Farmville: tempo e .. denaro andati!

Può diventare una vera e propria mania, un’ossessione di cui è difficile liberarsi, una ragnatela che intrappola e da cui, per nessun motivo al mondo, si vuole avere scampo.

È Farmville, una delle applicazioni di maggiore successo su Facebook, che ha preso piede negli ultimi mesi tra giovani, adulti e … bambini. Un’applicazione che, tuttavia, rischia di “rubare” agli internauti del web non solo tempo, ma anche denaro.
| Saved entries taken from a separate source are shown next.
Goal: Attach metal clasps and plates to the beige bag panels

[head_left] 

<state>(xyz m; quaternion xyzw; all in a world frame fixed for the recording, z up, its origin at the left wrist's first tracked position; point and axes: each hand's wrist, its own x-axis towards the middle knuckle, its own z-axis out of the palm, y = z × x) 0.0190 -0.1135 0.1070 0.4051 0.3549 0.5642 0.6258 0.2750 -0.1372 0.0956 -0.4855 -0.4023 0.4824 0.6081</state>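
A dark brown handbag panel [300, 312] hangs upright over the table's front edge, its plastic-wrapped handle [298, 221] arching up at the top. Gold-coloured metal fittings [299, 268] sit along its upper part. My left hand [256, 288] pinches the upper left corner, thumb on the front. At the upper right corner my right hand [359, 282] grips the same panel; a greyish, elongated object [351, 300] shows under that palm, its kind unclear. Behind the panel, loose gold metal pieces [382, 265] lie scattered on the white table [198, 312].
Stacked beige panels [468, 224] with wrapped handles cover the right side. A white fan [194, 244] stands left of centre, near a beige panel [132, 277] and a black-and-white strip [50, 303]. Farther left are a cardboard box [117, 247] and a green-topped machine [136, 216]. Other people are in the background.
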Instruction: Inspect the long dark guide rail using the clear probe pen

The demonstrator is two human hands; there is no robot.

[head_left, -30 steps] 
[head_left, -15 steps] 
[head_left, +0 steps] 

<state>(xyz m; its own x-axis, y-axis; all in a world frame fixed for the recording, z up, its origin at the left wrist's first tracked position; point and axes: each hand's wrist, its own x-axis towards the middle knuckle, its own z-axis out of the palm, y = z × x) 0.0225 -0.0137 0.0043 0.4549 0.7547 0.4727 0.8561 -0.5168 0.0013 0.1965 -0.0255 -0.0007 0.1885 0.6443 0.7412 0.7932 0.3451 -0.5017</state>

È infatti recente la notizia secondo cui un ragazzino londinese di 12 anni avrebbe speso circa mille euro per curare la sua personale fattoria virtuale, investendo inizialmente i propri risparmi, per poi accedere alla carta di credito della madre. Il genitore, una volta scoperte le transazioni, ha contattato Facebook che ha chiuso l’account del ragazzino. Nessuno restituirà tuttavia il denaro investito: unica soluzione infatti sarebbe denunciare il dodicenne per furto.

Farmville non è altro che una fattoria virtuale messa a disposizione dal web: si parte da un piccolissimo appezzamento di terreno e qualche sporadico seme. Inizia il gioco: si pianta, si raccoglie, si accumulano soldi (virtuali ovviamente). Si possono quindi comprare nuove terre, animali, granai, alberi da frutto. Ricomincia il giro: semina, raccolta, mungitura, etc.

Il rischio dov’è? Semplice: gli utenti possono acquistare anche realmente quelli che sono i prodotti “più allettanti” presenti nel “Mercato”.

Attenzione allora e … buona fattoria a tutti!